Southeast Asian Leaders - Go for Solution Not Delusion!
A Joint Statement, Copenhagen, Denmark, December 14, 2009
Copenhagen - 14 December 2009: We, members of Oilwatch Southeast
Asiai and Indonesian Civil Society Forum for Climate Justice (CSF)
declare our common position and demands on the current climate
negotiation in COP 15 UNFCCC Copenhagen. We have witnessed the lack of
leadership among industrial countries to significantly cut carbon
emission let alone show their responsibility to support developing
countries to tackle the impacts of climate change.
Southeast Asia is considered as one of the most vulnerable regions in
the world to impacts of climate crisis. Most of the Southeast Asian
countries are poor and majority of the population in the region live in
deep poverty resulting to a very low capacity to adapt to climate
change impacts. The location of the region poses high risk for
disasters such as typhoons, droughts, earthquakes, and flooding.
We are disappointed that the negotiations in COP15 UNFCCC do not take
into account the reality in the ground that fossil fuel exploitation by
industrial countries have been going from strength to strength. Oil and
gas projects of transnational corporations are mushrooming and demand
for coal is increasingii..
Big foreign and private corporations such as Royal Dutch Shell, BHP
Biliton, CNUOC, Chevron Texaco, Amarada Hess, Conoco Phillips and Bumi
Resources, are the same actors who plunder natural resources and
pollute the environmentiii. These big corporations control and exploit
the rich natural resources of the region particularly fossil resources
like oil, gas and coal. Also these entities with the support of
international financial institutions like International Monetary Fund,
World Bank and Asian Development Bank, are the owners and suppliers of
fossil-based technologies and products that the people of Southeast
Asian are forced to be dependent with.
Given the fact that burning and consumption of fossil fuels especially
oil and coal is the leading cause of global carbon emission, we demand
the national governments in Southeast Asia
To agree on a common position to push for more than 40% carbon
reduction from ANNEX I countries by 2020 from the level of 1990.
To demand from ANNEX I countries to compensate Third World
countries from ecological debt and fund their mitigation and adaptation
initiatives
To declare an immediate moratorium on new exploration and
commercial operation of oil, gas and coal by big transnational
companies in the region.
To define a concrete timeline and comprehensive plan on eventual
phase out of fossil fuel extraction and usage in the region.
In this regard there should be a significant investment on research and
fast development of technologies that harness alternative and renewable
resources of energy that are cheap, safe and clean. This is needed to
make the economy and energy needs of Southeast Asia to veer away from
relying on the production and consumption of fossil
fuels.
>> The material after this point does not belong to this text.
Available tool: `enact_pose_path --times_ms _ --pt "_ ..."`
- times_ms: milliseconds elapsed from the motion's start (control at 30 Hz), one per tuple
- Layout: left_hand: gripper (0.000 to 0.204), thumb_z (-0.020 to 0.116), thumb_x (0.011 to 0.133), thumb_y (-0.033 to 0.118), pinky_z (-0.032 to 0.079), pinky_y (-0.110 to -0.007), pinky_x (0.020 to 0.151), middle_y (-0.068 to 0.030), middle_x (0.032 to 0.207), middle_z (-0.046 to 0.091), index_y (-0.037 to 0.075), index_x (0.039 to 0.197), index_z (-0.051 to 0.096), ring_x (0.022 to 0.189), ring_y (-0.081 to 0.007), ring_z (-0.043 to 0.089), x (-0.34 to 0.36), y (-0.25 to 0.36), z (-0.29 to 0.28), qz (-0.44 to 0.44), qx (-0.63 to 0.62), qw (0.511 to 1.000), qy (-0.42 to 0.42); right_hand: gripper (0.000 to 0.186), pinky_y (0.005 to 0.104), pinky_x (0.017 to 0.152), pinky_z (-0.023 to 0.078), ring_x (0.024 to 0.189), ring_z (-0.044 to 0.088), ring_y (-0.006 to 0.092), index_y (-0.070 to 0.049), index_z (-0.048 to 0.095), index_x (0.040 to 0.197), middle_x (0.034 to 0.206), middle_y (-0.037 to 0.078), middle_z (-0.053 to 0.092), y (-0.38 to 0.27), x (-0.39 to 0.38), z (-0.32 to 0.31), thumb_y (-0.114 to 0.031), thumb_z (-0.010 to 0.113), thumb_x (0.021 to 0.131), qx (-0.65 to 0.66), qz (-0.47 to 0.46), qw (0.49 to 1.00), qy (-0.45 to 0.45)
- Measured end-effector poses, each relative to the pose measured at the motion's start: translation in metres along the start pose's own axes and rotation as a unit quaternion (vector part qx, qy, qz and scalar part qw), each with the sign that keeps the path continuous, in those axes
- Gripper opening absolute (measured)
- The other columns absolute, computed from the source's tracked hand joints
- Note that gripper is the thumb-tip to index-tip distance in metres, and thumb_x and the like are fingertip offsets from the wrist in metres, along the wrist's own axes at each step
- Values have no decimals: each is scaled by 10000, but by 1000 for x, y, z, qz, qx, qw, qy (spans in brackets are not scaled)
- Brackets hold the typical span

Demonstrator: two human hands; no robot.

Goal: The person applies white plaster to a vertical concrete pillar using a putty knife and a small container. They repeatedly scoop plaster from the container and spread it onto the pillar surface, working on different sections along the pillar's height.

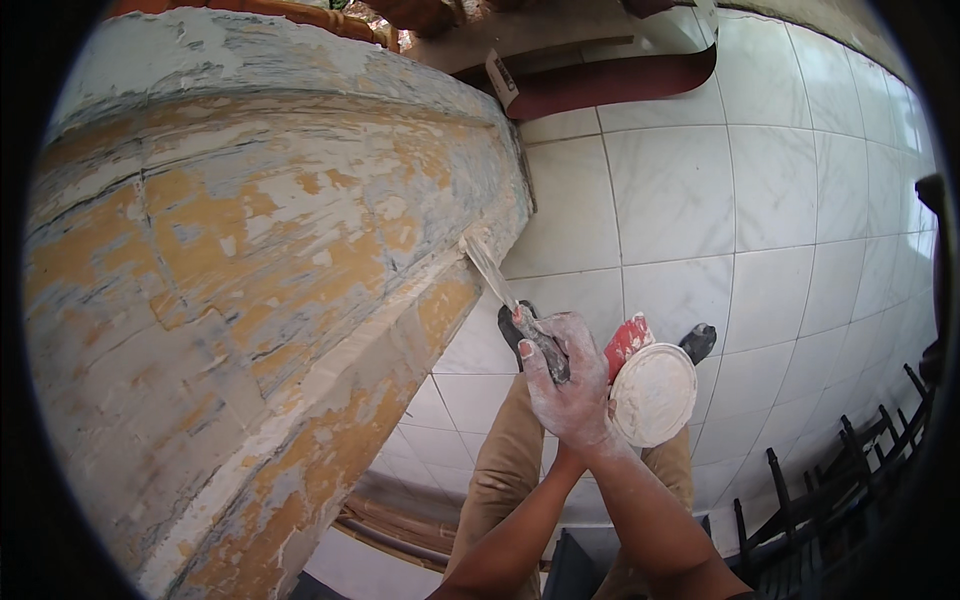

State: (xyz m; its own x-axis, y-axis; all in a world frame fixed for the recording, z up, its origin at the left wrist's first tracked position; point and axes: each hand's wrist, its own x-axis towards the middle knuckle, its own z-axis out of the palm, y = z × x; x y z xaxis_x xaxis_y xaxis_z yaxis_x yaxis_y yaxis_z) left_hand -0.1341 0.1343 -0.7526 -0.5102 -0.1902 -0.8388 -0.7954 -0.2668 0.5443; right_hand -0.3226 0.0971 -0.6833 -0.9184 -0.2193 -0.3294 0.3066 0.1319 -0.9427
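My right hand [572, 375], dusted white, is closed around the dark handle of a putty knife [488, 268]. The pale-smeared blade rests its tip against the lower ledge of a patchy wall [250, 230] with yellow, grey and white filler on it. My left forearm [525, 525] crosses beneath the right wrist toward a round tub [653, 395] of creamy white putty. The tub is held above my right leg; the left fingers are hidden behind the right hand and the tub. Beside the tub's rim sticks out a flat red piece [628, 342] smeared with putty.
White tiles [675, 200] cover the floor, where my dark-shod feet [697, 343] stand. A curled strip of dark red sandpaper [620, 85] lies at the far side. Black metal railing-like furniture [830, 480] stands at the lower right. Brown wooden pieces [400, 520] show below the wall.
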Motion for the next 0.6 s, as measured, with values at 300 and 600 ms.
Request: enact_pose_path --times_ms 300,600 --pt "341 687 1078 192 586 -307 890 -129 1215 714 -48 1319 670 1027 -160 701 2 -1 1 -5 1 1000 3 254 391 776 574 886 711 314 12 676 1126 1031 181 695 1 -28 -18 -11 771 892 -36 -11 999 6" --pt "338 688 1077 196 578 -309 918 -124 1212 710 -49 1309 670 1050 -161 689 6 -7 5 8 9 1000 13 218 363 787 559 885 697 278 3 660 1136 1028 172 678 4 -14 -21 6 741 933 11 33 999 40"
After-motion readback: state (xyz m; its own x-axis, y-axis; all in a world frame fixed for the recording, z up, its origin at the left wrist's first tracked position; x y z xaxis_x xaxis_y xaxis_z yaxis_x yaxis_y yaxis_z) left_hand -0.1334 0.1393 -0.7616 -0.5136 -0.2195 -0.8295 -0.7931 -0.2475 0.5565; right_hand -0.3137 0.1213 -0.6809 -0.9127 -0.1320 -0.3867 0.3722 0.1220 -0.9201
Majority of the income and revenues from the existing extraction
of fossil fuel in the regions should be automatically appropriated for
funding public services
We oppose the false solutions being implemented and pushed for by ANNEX
I countries and their transnational corporations such as carbon
trading, clean development mechanism, the proposed REDD and ‘clean’
coal technologies. These market-based and profit-oriented solutions put
the interest of private corporations and ruling elite above anything
else.
We push for the leaders of Southeast Asia countries to unite for truly
address the issue of climate change and curb global warming. There
should be a reversal of the orientation and framework of economic
development and production in the region. In this regard, climate
solutions should be based on human security, rectification of
ecological debt, land rights, the change of production and consumption
pattern, to realize social justice and people’s sovereignty.
These principles ensure in the heart of climate solutions are the welfare and interest of the people and the environment.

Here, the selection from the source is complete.